Himself a former judge on the 10th Circuit, which handles federal appeals from six states west of the Mississippi River, Gorsuch came into his seat on the high court with a strong track record for backing tribal rights. Notably, the Trump appointee also sided with the court’s four liberal justices in a 5-4 decision in 2020 that reclassified a large swath of eastern Oklahoma — territory that the federal government ripped away from Native Americans during the Trail of Tears — as Native Americans land.

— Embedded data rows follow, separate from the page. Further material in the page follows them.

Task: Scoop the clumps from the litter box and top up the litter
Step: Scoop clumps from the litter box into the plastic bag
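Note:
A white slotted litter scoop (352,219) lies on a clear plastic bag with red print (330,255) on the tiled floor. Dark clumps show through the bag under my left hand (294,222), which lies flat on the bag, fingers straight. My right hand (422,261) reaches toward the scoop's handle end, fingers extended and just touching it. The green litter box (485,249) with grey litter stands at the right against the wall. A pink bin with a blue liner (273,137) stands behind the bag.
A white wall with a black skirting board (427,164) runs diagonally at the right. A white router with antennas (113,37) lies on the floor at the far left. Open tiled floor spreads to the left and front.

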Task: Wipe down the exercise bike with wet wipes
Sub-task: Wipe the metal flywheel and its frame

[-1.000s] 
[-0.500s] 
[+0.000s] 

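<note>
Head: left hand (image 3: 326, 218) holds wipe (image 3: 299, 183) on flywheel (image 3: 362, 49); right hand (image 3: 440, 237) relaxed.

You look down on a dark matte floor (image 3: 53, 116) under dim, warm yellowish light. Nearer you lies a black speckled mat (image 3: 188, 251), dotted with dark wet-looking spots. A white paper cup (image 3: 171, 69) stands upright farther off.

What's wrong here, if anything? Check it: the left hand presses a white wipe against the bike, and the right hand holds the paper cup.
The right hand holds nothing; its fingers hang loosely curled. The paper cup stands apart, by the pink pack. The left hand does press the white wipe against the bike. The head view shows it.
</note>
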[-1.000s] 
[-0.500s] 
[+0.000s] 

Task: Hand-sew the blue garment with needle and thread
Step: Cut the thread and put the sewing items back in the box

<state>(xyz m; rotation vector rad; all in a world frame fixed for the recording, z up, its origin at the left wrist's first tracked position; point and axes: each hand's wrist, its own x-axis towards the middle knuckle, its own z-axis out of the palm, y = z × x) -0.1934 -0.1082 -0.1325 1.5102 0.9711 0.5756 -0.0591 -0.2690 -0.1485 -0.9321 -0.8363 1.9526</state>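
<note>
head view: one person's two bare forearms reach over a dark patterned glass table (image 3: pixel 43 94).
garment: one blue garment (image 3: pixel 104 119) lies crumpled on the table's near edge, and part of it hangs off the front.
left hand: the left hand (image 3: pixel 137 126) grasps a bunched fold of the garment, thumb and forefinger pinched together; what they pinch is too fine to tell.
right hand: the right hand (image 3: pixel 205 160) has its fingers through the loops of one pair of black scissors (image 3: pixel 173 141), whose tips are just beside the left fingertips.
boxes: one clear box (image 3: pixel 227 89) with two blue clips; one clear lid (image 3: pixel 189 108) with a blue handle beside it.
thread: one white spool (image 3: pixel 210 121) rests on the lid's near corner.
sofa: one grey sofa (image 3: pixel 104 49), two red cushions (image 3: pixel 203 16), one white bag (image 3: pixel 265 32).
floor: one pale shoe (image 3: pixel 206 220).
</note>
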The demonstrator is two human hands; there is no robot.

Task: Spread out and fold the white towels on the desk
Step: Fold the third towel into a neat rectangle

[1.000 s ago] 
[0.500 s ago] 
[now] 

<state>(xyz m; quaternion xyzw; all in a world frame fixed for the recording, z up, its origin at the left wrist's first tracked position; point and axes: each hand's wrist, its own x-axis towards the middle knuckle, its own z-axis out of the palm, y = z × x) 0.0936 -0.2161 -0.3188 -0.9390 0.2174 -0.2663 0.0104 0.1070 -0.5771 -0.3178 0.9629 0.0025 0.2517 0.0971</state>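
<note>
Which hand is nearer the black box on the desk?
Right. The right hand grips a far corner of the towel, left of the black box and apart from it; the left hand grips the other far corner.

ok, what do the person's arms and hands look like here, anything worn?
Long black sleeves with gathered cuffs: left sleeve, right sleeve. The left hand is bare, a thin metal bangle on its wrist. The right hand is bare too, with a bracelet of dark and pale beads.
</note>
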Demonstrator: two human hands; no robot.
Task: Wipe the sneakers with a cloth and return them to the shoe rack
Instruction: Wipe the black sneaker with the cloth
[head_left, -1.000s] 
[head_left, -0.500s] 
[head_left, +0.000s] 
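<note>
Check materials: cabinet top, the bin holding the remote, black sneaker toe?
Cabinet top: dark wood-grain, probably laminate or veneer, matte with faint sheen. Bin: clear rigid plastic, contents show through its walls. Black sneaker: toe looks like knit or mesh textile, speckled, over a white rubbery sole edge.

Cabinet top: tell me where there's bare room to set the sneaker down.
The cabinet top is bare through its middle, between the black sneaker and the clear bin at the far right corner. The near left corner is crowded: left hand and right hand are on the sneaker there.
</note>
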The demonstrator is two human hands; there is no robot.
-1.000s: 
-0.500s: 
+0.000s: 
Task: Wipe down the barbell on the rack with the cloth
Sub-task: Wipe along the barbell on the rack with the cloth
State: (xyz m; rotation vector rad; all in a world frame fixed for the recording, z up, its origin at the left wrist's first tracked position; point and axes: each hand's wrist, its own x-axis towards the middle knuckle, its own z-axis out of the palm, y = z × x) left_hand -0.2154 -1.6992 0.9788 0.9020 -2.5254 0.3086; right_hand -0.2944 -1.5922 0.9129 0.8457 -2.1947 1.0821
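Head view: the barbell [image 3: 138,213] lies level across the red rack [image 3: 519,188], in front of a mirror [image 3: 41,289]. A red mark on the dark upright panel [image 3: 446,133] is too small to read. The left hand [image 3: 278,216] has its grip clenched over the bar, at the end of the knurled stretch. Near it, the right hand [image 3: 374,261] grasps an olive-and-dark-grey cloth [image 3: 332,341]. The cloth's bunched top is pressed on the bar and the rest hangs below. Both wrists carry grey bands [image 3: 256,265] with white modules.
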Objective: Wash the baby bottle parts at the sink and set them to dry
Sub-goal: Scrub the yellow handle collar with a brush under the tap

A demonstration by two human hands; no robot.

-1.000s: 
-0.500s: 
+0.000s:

Gorsuch noted Monday that, as early as the 1890s, there had been documented concerns that the creation of the Court of Indian Offenses could make it possible to try people twice for the same offense.
“Today, that pessimistic prediction has proved true,” Gorsuch wrote. “It is hard to believe this Court would long tolerate a similar state of affairs in any other context — allowing federal bureaucrats to define an offense; prosecute, judge, and punish an individual for it; and then transfer the case to the resident U. S. Attorney for a second trial for the same offense under federal statutory law.
“Still, for over a century that regime has persisted in this country for Native Americans, and today the Court extends its seal of approval to at least one aspect of it. Worse, the Court does so in the name of vindicating tribal sovereign authority,” the dissent continues. “The irony will not be lost on those whose rights are diminished by today’s decision.”
Justices Sonia Sotomayor and Elena Kagan joined two of the three sections in Gorsuch’s dissent, both of which are quoted here.
Michael Kimberly, an attorney for Denezpi with the Chicago firm McDermott Will & Emery, did not return a request for comment. At oral arguments, Kimberly had hinged their appeal on classifying the Court of Indian Offenses — also known as the CFR court, for the Code of Federal Regulations — as an arm of the U.S. government because the prosecutor there answers to federal authorities.
For the U.S. government, meanwhile, Assistant to the Solicitor General Erica Ross said Denezpi had violated both tribal laws and federal laws — committing two separate offenses, allowing for two separate sentences.
For nearly two centuries, she said, the high court has recognized that the clause prohibits two prosecutions only for the same offense.
Representatives for the Justice Department did not return a request for comment Monday.